Speaking on a visit to HM Prison Cornton Vale, Scotland’s only all-female prison, Work and Pensions Secretary Amber Rudd yesterday said:
The transition from life in prison to life back in work should be as seamless as possible. Getting ex-offenders back into work benefits the person, the economy and our wider society. And the earlier we get people speaking to jobcentre staff and supporting themselves back into work, the better.
Many people leaving prison don’t have a job lined up or a strong support system around them, and this can push them to reoffend. The UK government is determined to deliver for Scotland and this commitment to Scottish ex-offenders does just that.
Amber Rudd also announced that working with the Scottish Prison Service the Department for Work and Pensions (DWP) will investigate how to best verify prisoner’s identity and sign them up to start a new claim for Universal Credit so they are able to access finance once they leave prison.
Currently prisoners are unable to start a Universal Credit claim until they are released, and this can lead to delays in receiving support if they do not have proper identification documents, or are unable to get to the jobcentre to verify their identity.
Through the pilot, dedicated work coaches based in HMP Cornton Vale and HMP Perth will help prisoners fill in their benefit claims through restricted and supervised access to computers, and set them up with a jobcentre interview on the day they are released where they will be able to arrange a payment.
Work coaches will also help prisoners tackle other barriers to employment, supporting them to obtain IDs, prepare CVs and identify training, work experience and other employment support.
DWP and Scottish Prison Service are also exploring the use of prison documentation to verify people’s identities, which is often a factor in the delay in receiving a Universal Credit payment.

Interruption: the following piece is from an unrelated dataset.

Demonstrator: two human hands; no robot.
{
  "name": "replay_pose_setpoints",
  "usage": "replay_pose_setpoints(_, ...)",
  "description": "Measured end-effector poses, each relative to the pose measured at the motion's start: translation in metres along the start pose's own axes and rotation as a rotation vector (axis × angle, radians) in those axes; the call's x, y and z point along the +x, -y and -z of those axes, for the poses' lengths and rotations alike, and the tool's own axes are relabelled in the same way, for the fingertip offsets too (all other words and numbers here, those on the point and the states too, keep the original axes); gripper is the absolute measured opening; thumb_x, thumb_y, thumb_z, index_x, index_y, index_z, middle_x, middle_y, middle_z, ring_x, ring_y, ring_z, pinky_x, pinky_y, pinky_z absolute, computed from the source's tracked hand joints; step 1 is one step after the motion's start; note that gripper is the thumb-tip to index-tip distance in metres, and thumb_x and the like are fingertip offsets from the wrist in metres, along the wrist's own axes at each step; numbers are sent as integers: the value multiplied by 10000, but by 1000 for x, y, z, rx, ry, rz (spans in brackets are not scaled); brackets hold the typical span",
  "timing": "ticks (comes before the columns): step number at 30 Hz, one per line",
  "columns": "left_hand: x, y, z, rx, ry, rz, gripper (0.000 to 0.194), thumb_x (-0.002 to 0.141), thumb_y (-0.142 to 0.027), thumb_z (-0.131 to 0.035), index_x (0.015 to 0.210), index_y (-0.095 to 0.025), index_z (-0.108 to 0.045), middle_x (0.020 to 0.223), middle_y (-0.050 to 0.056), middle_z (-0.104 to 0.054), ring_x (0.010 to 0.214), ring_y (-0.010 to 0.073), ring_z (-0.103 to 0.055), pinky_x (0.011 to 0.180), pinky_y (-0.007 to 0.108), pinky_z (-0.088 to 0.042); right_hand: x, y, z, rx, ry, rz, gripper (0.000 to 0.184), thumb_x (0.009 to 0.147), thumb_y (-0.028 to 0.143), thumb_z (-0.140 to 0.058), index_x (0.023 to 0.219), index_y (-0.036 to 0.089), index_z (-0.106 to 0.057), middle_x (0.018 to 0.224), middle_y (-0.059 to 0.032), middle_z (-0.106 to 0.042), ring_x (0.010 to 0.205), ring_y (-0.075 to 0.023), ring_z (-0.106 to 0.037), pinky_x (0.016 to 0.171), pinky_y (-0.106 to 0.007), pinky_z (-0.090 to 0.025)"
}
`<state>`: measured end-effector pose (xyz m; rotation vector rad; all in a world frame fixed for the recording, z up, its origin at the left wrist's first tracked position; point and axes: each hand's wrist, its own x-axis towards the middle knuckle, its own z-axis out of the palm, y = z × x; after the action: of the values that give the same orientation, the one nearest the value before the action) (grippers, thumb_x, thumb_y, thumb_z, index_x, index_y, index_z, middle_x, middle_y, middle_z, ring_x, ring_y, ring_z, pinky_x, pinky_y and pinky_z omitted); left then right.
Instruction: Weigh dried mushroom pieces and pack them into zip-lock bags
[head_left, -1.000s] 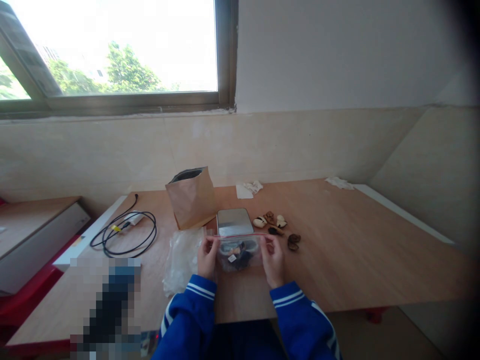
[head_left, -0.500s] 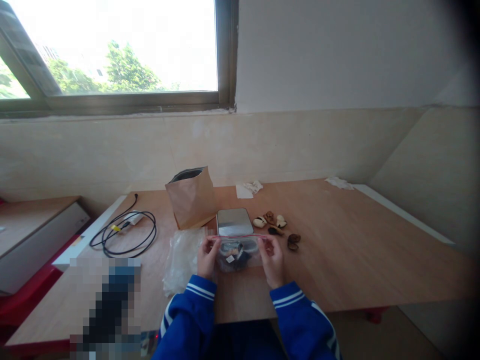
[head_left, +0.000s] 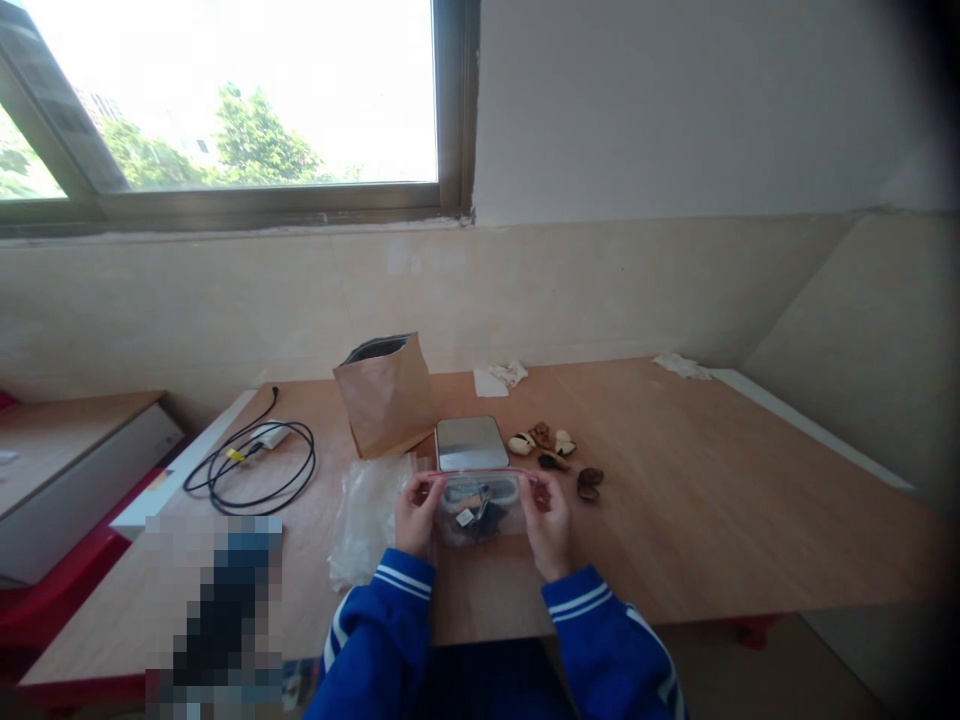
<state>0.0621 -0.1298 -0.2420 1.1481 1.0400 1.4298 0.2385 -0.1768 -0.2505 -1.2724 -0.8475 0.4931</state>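
Note:
Both hands hold a small clear zip bag (head_left: 480, 508) with a red seal strip, upright over the wooden table (head_left: 712, 500). My left hand (head_left: 415, 515) pinches the bag's left top corner. My right hand (head_left: 549, 522) pinches its right top corner. Inside the bag lie small dark and light items that I cannot name. Just behind the bag sits a flat silver scale (head_left: 470, 442). To its right lie several small hair clips (head_left: 551, 447) and a dark brown one (head_left: 589, 484).
An open brown paper bag (head_left: 385, 395) stands behind the scale. Clear plastic bags (head_left: 364, 515) lie left of my hands. A coiled black cable (head_left: 251, 463) rests at the table's left. Crumpled white paper (head_left: 501, 377) sits near the wall. A lower side table (head_left: 67, 470) stands at the far left.
My hands have drawn slightly closer together along the bag's red seal. The items inside the bag have shifted a little.

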Motion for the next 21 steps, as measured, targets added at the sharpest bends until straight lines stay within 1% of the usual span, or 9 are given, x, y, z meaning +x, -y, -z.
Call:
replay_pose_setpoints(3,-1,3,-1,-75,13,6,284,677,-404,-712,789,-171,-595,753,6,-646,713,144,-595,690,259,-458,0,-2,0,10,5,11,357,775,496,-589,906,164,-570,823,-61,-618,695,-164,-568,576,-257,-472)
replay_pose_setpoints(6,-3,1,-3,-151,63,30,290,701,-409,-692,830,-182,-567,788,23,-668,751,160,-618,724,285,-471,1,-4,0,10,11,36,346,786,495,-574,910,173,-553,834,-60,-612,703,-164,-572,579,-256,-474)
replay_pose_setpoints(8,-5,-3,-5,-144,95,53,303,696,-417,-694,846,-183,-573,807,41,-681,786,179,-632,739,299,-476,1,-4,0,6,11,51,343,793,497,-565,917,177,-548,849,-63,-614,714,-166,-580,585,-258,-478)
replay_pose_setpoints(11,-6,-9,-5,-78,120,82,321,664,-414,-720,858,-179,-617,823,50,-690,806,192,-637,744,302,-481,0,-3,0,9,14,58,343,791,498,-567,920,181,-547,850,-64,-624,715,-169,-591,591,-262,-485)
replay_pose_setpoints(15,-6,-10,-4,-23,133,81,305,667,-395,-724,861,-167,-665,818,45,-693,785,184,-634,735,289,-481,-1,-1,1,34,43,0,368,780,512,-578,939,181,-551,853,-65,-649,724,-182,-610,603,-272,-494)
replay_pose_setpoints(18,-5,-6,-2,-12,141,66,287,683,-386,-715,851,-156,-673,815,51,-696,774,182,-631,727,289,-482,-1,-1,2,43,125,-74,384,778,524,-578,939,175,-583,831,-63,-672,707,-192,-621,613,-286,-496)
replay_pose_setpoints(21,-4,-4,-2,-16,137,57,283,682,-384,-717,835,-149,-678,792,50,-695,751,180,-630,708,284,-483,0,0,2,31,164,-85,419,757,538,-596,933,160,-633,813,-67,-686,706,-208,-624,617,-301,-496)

Many prisoners face difficulties on release, and some of the biggest drivers of reoffending are failure to find work and stable housing. Latest statistics show that in Scotland one in 4 ex-offenders were reconvicted within 12 months of being released.
More than 186,000 people in Scotland are receiving Universal Credit, which includes tailored employment support. It is helping record numbers of people into work, with on average 1,000 more people in the UK going into work every day since 2010.
Since 2010 the employment rate in Scotland has risen by 6.2 percentage points to 75.9%.